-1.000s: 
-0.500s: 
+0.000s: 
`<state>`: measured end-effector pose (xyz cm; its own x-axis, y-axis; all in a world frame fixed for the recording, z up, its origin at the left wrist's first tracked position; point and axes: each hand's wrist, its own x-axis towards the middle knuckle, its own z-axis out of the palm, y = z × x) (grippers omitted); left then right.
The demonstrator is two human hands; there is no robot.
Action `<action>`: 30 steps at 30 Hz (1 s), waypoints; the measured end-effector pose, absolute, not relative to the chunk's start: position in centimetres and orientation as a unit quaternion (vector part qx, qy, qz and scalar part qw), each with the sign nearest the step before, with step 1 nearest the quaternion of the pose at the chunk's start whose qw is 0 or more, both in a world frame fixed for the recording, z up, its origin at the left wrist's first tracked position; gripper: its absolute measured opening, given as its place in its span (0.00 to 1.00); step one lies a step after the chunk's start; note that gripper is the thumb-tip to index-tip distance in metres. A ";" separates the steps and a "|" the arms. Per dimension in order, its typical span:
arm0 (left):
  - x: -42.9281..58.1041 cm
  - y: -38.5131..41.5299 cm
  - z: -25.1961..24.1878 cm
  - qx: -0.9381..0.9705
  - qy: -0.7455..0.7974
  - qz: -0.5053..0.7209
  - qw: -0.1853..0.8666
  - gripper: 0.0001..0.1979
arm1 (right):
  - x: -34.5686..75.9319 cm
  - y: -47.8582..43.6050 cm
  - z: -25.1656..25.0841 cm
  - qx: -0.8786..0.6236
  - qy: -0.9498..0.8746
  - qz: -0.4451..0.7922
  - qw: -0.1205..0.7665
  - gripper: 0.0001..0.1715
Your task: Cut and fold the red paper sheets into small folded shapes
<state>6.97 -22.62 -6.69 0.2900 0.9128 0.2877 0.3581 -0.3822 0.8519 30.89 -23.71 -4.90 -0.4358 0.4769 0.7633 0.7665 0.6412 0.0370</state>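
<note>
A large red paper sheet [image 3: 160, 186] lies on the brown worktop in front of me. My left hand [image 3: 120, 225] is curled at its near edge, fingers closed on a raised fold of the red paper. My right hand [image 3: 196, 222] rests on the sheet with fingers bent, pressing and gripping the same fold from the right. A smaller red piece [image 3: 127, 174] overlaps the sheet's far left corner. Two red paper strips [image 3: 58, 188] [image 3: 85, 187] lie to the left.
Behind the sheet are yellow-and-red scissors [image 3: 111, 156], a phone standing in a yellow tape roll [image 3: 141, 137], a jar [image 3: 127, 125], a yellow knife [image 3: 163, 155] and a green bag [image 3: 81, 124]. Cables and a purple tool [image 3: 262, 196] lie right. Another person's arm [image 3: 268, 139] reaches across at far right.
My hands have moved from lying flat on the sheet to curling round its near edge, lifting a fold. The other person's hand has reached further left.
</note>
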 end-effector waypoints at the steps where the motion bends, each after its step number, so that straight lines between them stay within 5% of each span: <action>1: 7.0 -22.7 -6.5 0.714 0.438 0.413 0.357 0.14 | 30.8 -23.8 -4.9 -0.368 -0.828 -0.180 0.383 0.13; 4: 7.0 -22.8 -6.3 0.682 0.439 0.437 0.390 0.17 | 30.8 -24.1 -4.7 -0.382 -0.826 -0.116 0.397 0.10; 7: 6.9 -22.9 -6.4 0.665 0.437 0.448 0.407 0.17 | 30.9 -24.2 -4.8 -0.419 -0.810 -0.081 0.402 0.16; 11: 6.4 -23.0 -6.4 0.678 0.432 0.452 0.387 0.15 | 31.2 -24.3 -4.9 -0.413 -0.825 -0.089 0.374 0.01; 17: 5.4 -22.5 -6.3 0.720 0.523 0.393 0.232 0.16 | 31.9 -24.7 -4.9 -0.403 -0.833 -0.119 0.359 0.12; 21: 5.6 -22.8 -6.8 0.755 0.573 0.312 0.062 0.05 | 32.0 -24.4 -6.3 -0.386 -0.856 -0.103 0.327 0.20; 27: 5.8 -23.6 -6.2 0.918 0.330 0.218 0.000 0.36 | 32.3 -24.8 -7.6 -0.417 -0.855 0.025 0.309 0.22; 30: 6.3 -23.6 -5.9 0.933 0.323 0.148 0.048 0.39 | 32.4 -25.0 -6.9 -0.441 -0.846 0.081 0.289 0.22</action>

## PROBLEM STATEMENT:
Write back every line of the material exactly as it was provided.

## EXERCISE ANSWER:
-1.000s: 
-0.500s: 
+0.000s: 
`<state>`: measured end-effector pose (xyz cm; its own x-axis, y-axis; all in a world frame fixed for the recording, z up, its origin at the left wrist's first tracked position; point and axes: each hand's wrist, its own x-axis towards the middle knuckle, its own z-axis out of the palm, y = z × x) (grippers omitted); left then right.
The demonstrator is two human hands; there is no robot.
Action `<action>`: 30 steps at 30 Hz (1 s), waypoints; the measured end-effector pose, absolute, not relative to the chunk's start: position in centimetres and orientation as a unit quaternion (vector part qx, qy, qz and scalar part qw), each with the sign nearest the step before, with step 1 nearest the quaternion of the pose at the chunk's start whose qw is 0 or more, both in a world frame fixed for the recording, z up, its origin at the left wrist's first tracked position; gripper: its absolute measured opening, given as its place in its span (0.00 to 1.00); step one lies a step after the chunk's start; note that gripper is the thumb-tip to index-tip distance in metres. A ";" separates the steps and a "|" the arms. Per dimension in order, its typical span:
arm0 (left):
  - x: -42.9281..58.1041 cm
  - y: -38.5131..41.5299 cm
  - z: -25.1961..24.1878 cm
  - qx: -0.9381..0.9705
  - qy: -0.7455..0.7974
  - qz: -0.5053..0.7209
  - qw: -0.1853..0.8666
  - gripper: 0.0001..0.1979
arm1 (right):
  - x: -34.5686..75.9319 cm
  - y: -47.8582..43.6050 cm
  - z: -25.1656..25.0841 cm
  - qx: -0.8786..0.6236
  - qy: -0.9498..0.8746
  - qz: -0.4451..0.7922
  - qw: -0.1205..0.7665
  - gripper: 0.0001..0.1715
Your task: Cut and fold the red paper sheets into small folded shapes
<state>6.97 -22.62 -6.69 0.2900 0.9128 0.2877 0.3581 -0.3822 0.8519 30.89 -23.71 -4.90 -0.4358 0.4769 0.7633 0.7665 0.6412 0.0370</state>
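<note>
A large red paper sheet [image 3: 160, 186] lies on the brown worktop in front of me. My left hand [image 3: 120, 225] is curled at its near edge, fingers closed on a raised fold of the red paper. My right hand [image 3: 196, 222] rests on the sheet with fingers bent, pressing and gripping the same fold from the right. A smaller red piece [image 3: 127, 174] overlaps the sheet's far left corner. Two red paper strips [image 3: 58, 188] [image 3: 85, 187] lie to the left.
Behind the sheet are yellow-and-red scissors [image 3: 111, 156], a phone standing in a yellow tape roll [image 3: 141, 137], a jar [image 3: 127, 125], a yellow knife [image 3: 163, 155] and a green bag [image 3: 81, 124]. Cables and a purple tool [image 3: 262, 196] lie right. Another person's arm [image 3: 268, 139] reaches across at far right.
My hands have moved from lying flat on the sheet to curling round its near edge, lifting a fold. The other person's hand has reached further left.
</note>
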 end-effector waypoints at the steps where the motion bends, each after its step number, so that straight lines between them stay within 5% of each span: <action>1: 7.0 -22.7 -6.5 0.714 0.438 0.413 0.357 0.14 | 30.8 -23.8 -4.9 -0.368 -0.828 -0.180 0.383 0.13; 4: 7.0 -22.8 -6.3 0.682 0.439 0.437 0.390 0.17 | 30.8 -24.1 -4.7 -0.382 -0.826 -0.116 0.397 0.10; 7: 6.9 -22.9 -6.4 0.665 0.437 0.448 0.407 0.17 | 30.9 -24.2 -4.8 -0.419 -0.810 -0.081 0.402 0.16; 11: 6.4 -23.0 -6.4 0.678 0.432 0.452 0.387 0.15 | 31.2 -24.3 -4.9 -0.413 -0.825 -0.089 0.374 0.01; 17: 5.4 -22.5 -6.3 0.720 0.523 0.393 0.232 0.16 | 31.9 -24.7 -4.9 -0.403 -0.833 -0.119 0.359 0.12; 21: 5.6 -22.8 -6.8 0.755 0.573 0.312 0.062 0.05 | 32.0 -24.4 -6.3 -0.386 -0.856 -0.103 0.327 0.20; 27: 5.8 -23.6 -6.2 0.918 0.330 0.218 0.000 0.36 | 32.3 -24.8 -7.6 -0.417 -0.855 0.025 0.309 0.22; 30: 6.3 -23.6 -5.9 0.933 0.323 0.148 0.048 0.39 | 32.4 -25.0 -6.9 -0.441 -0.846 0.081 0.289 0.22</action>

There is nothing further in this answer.